■ **Exercise requirements**: Each line starting at the one that contains "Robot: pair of" and ending at the one that contains "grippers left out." must be returned exactly, and the rest of the listing is left out.

■ **Source data**:
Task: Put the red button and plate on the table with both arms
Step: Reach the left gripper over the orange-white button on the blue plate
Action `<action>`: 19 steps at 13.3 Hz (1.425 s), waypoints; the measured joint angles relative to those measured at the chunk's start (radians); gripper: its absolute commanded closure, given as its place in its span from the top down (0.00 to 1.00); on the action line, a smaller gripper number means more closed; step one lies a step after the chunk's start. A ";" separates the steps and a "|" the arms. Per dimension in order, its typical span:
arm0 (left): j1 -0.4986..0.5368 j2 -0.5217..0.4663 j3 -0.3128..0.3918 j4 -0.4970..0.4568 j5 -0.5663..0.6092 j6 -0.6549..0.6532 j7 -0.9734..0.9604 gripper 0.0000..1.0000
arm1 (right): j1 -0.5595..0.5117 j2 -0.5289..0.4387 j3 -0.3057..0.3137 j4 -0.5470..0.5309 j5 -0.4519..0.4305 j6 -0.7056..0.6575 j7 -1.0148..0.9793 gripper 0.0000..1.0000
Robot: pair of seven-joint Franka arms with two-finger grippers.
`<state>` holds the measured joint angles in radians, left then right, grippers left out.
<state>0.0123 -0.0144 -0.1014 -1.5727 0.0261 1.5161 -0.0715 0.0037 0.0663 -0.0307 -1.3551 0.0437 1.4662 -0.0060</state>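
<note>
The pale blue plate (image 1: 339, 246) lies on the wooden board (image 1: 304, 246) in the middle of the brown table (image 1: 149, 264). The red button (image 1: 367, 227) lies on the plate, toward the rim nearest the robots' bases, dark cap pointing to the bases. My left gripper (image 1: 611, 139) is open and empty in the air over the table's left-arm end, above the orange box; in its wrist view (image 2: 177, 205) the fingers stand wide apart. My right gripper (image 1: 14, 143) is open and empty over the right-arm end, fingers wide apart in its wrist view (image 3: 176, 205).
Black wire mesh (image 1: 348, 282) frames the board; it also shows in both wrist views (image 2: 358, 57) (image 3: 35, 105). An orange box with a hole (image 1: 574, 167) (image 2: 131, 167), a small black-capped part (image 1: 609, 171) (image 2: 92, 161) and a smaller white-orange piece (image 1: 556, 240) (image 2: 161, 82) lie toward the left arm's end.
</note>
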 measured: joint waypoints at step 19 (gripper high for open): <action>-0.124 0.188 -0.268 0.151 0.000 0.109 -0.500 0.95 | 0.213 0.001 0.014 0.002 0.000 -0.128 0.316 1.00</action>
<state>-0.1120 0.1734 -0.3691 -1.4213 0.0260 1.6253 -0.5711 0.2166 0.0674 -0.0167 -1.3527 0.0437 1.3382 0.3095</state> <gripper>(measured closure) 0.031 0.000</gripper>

■ **Answer box**:
Robot: pair of seven-joint Franka arms with two-finger grippers.
`<state>` holds the measured joint angles in radians, left then right, grippers left out.

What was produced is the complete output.